Et si, plutôt que des «employés malhonnêtes», il ne s’agissait pas de chercheurs qui manquent de sérieux?, se demande l’Association des banquiers (ASB). Dans un texte publié sur le site du lobby du secteur, Thomas Sutter, responsable de la communication, réagit à l’étude publiée la semaine dernière dans Nature par une équipe de chercheurs de l’Institut d’économie politique de l’Université de Zurich, montrant que des comportements malhonnêtes sont tolérés dans le secteur.

 

« Peu sérieux, populiste et alors?» s’est dit Thomas Sutter, à la lecture de l’étude. En tant qu’employé du lobby, il se dit «habitué» à ce qu’on considère les banquiers comme plus malhonnêtes que d’autres professions. Selon lui, cette étude n’ajoute rien, d’autant qu’il juge que l’échantillon n’est pas forcément représentatif. Or, se demande-t-il, «peut-on vraiment clouer au pilori toute une profession à partir d’une simple étude de laboratoire ? »

 

Il reproche aux chercheurs de ne s’être pas attardés sur l’évolution des comportements: «Ces dernières années, une réorientation s’est opérée dans le secteur», estime-t-il, citant le développement de la compliance, de la formation et d’une culture d’entreprise moderne. Il reconnaît que les scandales de manipulation des taux Libor et des devises ont montré que les «banquiers ne sont pas parfaits». Mais il serait plus intéressant, pour lui, d’étudier si les mécanismes de contrôles, qui ont été développés de manière «massive» ces dernières années, fonctionnent.

 

L’Association suisse des employés de banques (ASEB) s’était déjà dite «consternée» par cette même étude la semaine dernière.
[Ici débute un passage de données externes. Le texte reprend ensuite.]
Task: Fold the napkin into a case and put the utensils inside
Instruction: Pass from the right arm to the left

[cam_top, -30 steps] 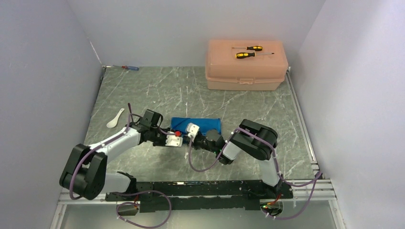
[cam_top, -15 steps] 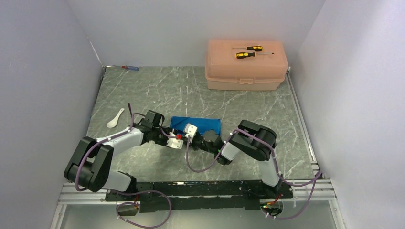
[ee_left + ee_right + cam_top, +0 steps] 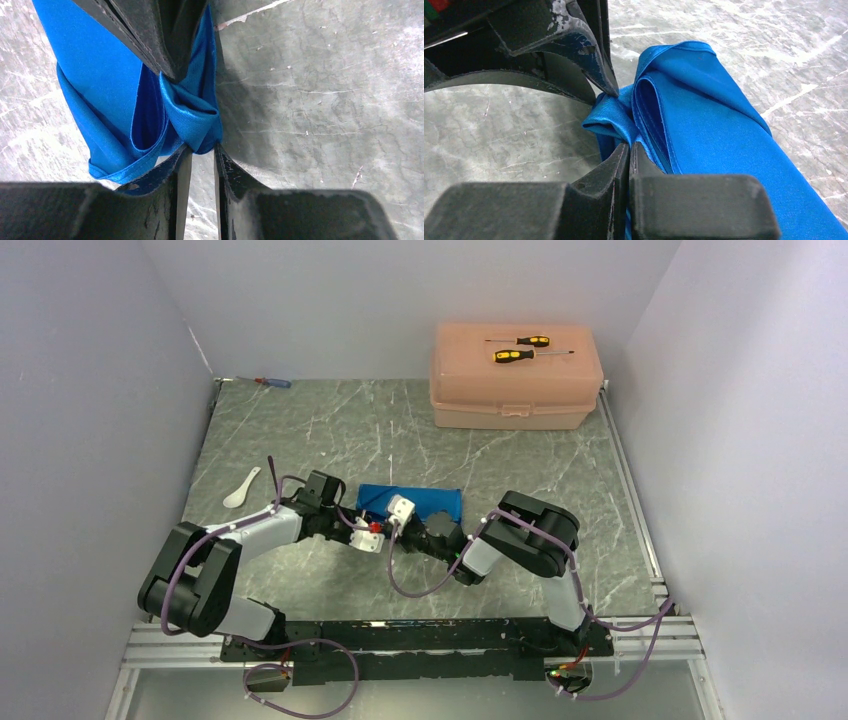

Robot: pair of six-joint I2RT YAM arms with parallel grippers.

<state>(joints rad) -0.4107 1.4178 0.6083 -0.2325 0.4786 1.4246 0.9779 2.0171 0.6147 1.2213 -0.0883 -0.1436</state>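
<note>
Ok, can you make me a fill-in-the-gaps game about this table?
The napkin is coloured ___.
The spoon lies on the napkin's ___ side.
___ screwdrivers lie on the box.
The right gripper is shut on the ___.
Missing words: blue; left; two; napkin.

Both arms are folded low and reach inward from their near bases, the left arm [image 3: 245, 535] from the left and the right arm [image 3: 525, 535] from the right, so the grippers meet tip to tip mid-scene. The right gripper [image 3: 629, 147] is pinched tight on the napkin [image 3: 704, 115]. The left gripper [image 3: 202, 150] — jaws a narrow slit apart — has its tips at the same fold; whether it holds is unclear.
</note>
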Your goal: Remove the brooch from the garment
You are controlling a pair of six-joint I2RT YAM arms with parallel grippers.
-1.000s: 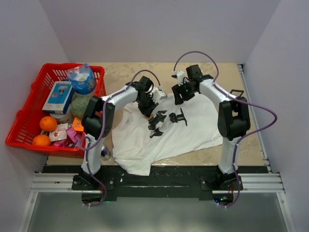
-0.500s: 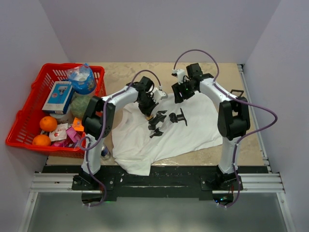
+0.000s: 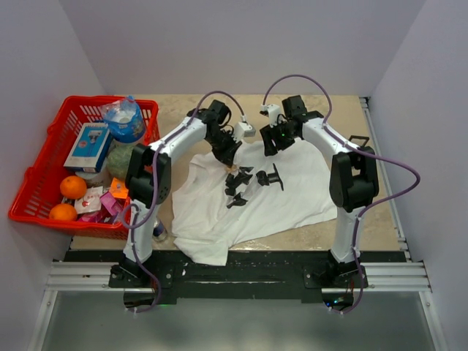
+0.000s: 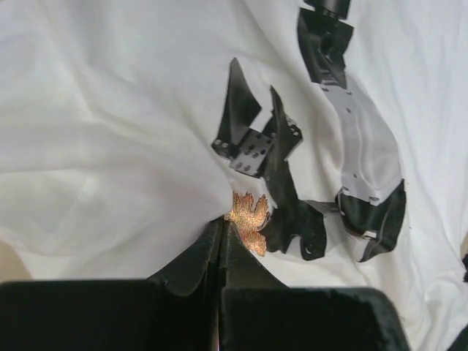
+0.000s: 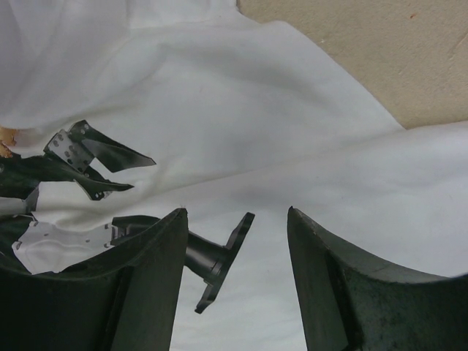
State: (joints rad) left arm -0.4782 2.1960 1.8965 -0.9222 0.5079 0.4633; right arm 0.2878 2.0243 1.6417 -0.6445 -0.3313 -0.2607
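Note:
The garment, a white T-shirt [image 3: 285, 197] with a black print [image 3: 238, 186], lies crumpled on the table. The brooch [image 4: 247, 216] is a tiny tan-orange leaf shape beside the print. My left gripper [image 4: 221, 221] is shut with its tips at the brooch's left edge, and the cloth [image 4: 110, 110] tents up toward them. From above, the left gripper [image 3: 225, 152] is at the shirt's far left part. My right gripper [image 3: 272, 142] is open and empty above the shirt's far edge. In the right wrist view its jaws [image 5: 235, 210] straddle white cloth [image 5: 256, 110] and a black printed shape [image 5: 216, 256].
A red basket [image 3: 31, 183] at the left holds two oranges [image 3: 73, 186], a blue bottle [image 3: 124, 121], a box [image 3: 88, 146] and packets. Bare beige table [image 3: 183, 110] lies beyond the shirt. A small black item [image 3: 358, 140] sits at the right edge.
My left gripper has moved toward the far side of the table, pulling the shirt's upper left cloth with it. The right arm has barely moved.

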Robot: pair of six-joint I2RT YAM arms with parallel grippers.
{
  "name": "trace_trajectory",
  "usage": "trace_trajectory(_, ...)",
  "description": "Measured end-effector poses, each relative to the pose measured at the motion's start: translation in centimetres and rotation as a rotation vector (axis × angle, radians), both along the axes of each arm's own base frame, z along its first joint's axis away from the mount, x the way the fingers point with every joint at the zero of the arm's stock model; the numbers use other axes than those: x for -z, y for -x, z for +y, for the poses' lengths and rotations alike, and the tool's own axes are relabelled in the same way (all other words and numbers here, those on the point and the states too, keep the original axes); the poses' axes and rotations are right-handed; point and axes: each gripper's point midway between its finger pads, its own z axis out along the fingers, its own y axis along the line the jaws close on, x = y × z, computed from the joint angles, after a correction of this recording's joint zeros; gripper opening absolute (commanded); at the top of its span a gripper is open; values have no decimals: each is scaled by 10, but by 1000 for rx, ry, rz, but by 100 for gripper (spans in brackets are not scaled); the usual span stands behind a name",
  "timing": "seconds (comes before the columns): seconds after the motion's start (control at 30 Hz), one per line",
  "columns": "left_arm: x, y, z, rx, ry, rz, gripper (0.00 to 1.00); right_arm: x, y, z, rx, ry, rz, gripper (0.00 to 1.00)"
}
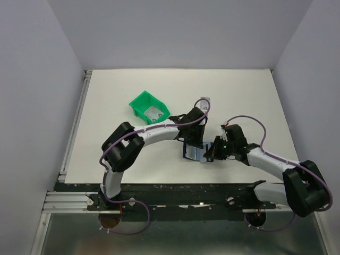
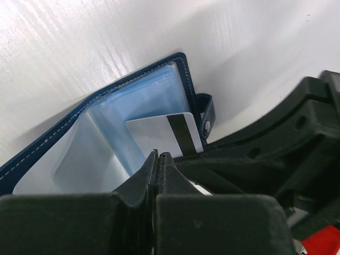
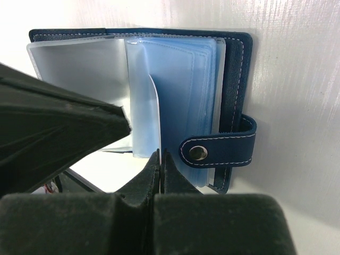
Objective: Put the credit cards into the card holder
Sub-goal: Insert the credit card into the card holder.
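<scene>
The dark blue card holder (image 1: 192, 153) (image 2: 53, 139) (image 3: 236, 79) lies open on the white table, its clear sleeves fanned up and its snap tab (image 3: 220, 150) hanging to one side. A pale credit card with a black stripe (image 2: 156, 133) lies flat against the sleeves. My left gripper (image 2: 158, 155) (image 1: 197, 143) is shut, with its tips over the near edge of that card. My right gripper (image 3: 160, 154) (image 1: 209, 155) is shut on the lower edge of one clear sleeve and holds it upright. Another pale card (image 1: 203, 100) lies on the table beyond the arms.
A green plastic bin (image 1: 142, 102) sits at the back left of the holder, with something pale inside. The two grippers meet tip to tip over the holder. White walls close off the table at the back and both sides.
</scene>
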Motion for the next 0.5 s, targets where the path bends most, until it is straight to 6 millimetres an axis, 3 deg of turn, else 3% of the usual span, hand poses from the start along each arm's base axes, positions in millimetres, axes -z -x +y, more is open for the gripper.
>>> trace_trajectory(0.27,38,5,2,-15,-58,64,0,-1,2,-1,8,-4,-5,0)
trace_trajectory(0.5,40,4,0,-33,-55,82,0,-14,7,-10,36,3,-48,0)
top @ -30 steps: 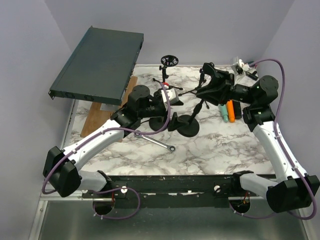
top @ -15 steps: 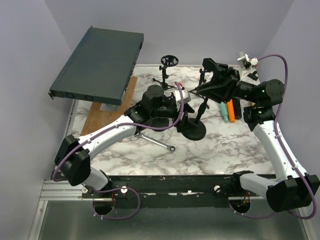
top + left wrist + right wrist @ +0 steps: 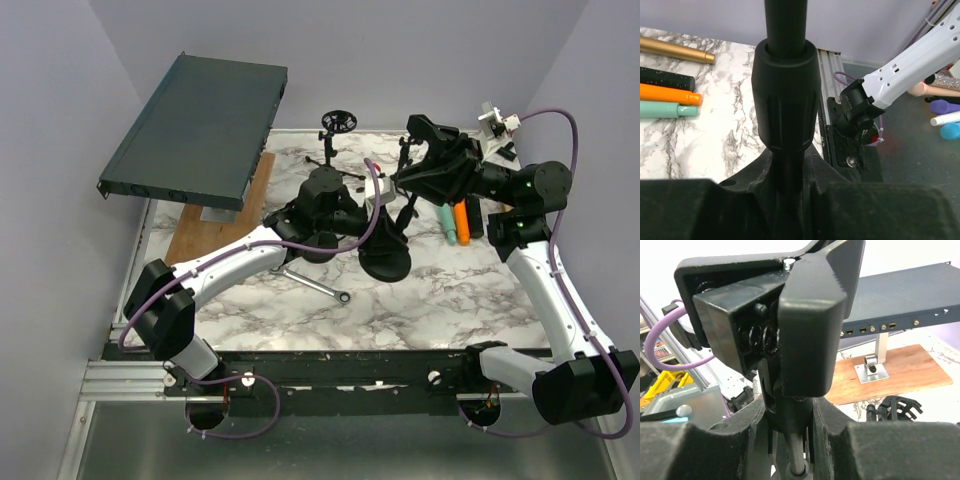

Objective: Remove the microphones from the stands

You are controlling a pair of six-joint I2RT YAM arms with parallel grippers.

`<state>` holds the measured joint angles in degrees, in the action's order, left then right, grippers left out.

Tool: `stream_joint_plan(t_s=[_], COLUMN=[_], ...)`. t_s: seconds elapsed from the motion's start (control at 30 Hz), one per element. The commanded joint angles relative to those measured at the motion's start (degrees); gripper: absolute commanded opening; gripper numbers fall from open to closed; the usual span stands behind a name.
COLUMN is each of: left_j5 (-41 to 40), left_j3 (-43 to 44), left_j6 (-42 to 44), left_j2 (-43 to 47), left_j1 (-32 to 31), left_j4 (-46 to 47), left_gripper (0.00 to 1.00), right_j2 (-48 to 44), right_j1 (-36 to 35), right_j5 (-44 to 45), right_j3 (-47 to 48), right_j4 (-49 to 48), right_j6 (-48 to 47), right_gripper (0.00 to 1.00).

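Note:
The black stand has a round base (image 3: 386, 264) on the marble table and a thin pole rising from it. My left gripper (image 3: 386, 228) is shut on the pole just below its thick black collar (image 3: 785, 95); the fingers (image 3: 850, 205) press both sides of the pole. At the top of the stand, my right gripper (image 3: 413, 178) is shut on a black round joint (image 3: 788, 412) under a blocky black head (image 3: 790, 315). I cannot tell the microphone apart from this black head.
Teal (image 3: 447, 226), orange (image 3: 460, 220) and black markers lie right of the stand. A wrench (image 3: 315, 285) lies in front of the left arm. A small black tripod (image 3: 336, 140) stands at the back. A dark rack panel (image 3: 200, 125) slopes over a wooden board (image 3: 205, 235).
My left arm has swung right to the stand, and its gripper has gone from open to shut on the pole. The stand base and right gripper shifted slightly right.

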<state>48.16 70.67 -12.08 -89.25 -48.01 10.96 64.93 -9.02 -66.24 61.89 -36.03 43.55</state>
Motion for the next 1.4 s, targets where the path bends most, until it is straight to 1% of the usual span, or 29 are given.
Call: stream_joint_plan(t_s=[0.0,0.03,0.07,0.1,0.13,0.2,0.27,0.3,0.33,0.4,0.5,0.73,0.93,0.97,1.07,1.13,1.2,1.3,1.37], left_j5=[1.4,0.7,0.1,-1.0,-2.1,-4.4,-6.0,-6.9,-7.5,-9.0,-11.4,-13.8,-14.9,-14.9,-15.0,-15.1,-15.0,-14.3,-12.5], left_j3=[-1.3,-2.0,-2.4,-2.9,-3.0,-2.2,-1.0,-0.6,0.1,1.5,3.2,6.4,8.1,8.2,9.0,9.7,10.6,10.8,9.6], left_j6=[1.2,1.6,2.1,2.3,2.5,3.4,4.2,4.3,4.4,4.5,4.2,3.4,3.7,3.7,3.7,3.7,3.8,3.8,3.9], left_j2=[1.7,2.5,3.3,4.3,5.1,6.6,7.6,8.0,8.4,8.6,8.3,6.4,5.3,5.2,4.5,4.0,3.2,2.6,2.9], left_j1=[-0.2,-0.2,-0.1,0.0,0.2,0.3,0.3,0.3,0.3,0.3,0.3,0.1,-0.3,-0.4,-0.7,-0.8,-1.0,-1.0,-1.0], left_j4=[-0.5,-0.8,-1.1,-1.4,-1.9,-4.3,-7.0,-7.8,-8.7,-10.3,-11.8,-14.7,-16.1,-16.2,-16.4,-16.6,-17.2,-17.3,-16.0], left_gripper=[0.0,0.0,0.0,0.0,0.0,0.0,0.0,0.0,0.0,0.0,0.0,0.0,0.0,0.0,0.0,0.0,0.0,0.0,0.0], right_j2=[-1.2,-1.2,-1.4,-1.6,-2.1,-3.1,-4.2,-4.6,-4.9,-5.7,-6.9,-6.7,-5.2,-4.9,-4.0,-3.4,-2.7,-2.4,-3.3], right_j1=[-0.2,-0.2,-0.2,-0.2,-0.2,-0.2,-0.2,-0.2,-0.2,-0.2,-0.2,-0.4,-1.4,-1.7,-2.4,-2.8,-3.1,-3.3,-3.3], right_j5=[2.8,3.9,5.6,7.2,9.4,11.5,12.2,12.3,12.0,11.4,9.9,9.0,8.3,8.2,8.1,7.6,6.9,5.0,3.5], right_j3=[3.2,4.2,5.7,6.9,7.3,7.0,5.9,5.3,4.9,4.0,1.6,-3.5,-2.9,-2.7,-3.0,-3.7,-4.1,-4.0,-4.6], right_j4=[2.5,7.0,15.0,21.1,26.8,33.3,36.8,38.7,39.9,41.4,41.0,37.5,36.6,34.9,33.8,32.4,31.3,29.2,26.8], right_j6=[-2.1,-5.2,-9.7,-14.1,-18.2,-23.3,-25.2,-25.5,-25.9,-26.4,-25.5,-22.9,-21.7,-21.5,-21.0,-20.2,-19.9,-19.5,-19.3], right_gripper=[0.02,0.03,0.07,0.19,0.35,0.51,0.68,0.73,0.76,0.78,0.77,0.7,0.65,0.64,0.59,0.52,0.43,0.22,0.12])
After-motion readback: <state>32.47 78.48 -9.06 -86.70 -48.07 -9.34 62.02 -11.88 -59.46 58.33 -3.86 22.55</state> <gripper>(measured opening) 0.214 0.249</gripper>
Le syndicat du secteur, avait soutenu que «l’écrasante majorité des employés de banque sont honnêtes et s’engagent totalement pour offrir à leurs clients des services de qualité répondant à leurs attentes». En outre, pour l’ASEB, «l’étude reflète surtout la culture bancaire anglo-saxonne prévalant à l’étranger». Dans cette étude, 128 employés de banque ont répondu de manière anonyme sans qu’il soit possible d’identifier leur lieu de travail.

 

Dans la SonntagsZeitung, le professeur Beat Bernet a également réagi, soulignant qu’il n’existe pas de «culture bancaire» unique. L’expert de l’Université de Saint-Gall estime qu’il existe d’importantes différences, qu’il s’agisse d’une grande banque ou d’un établissement de type Raiffeisen ou cantonal.

 

Pour lui, l’étude porte surtout sur des grandes institutions, alors qu’en Suisse, les petites dominent largement le paysage. Il ajoute que la grande majorité des employés des grandes banques se comporte bien, mais qu’il s’agit «du système de valeur de quelques domaines spécifiques de la finance qui corrompt les employés».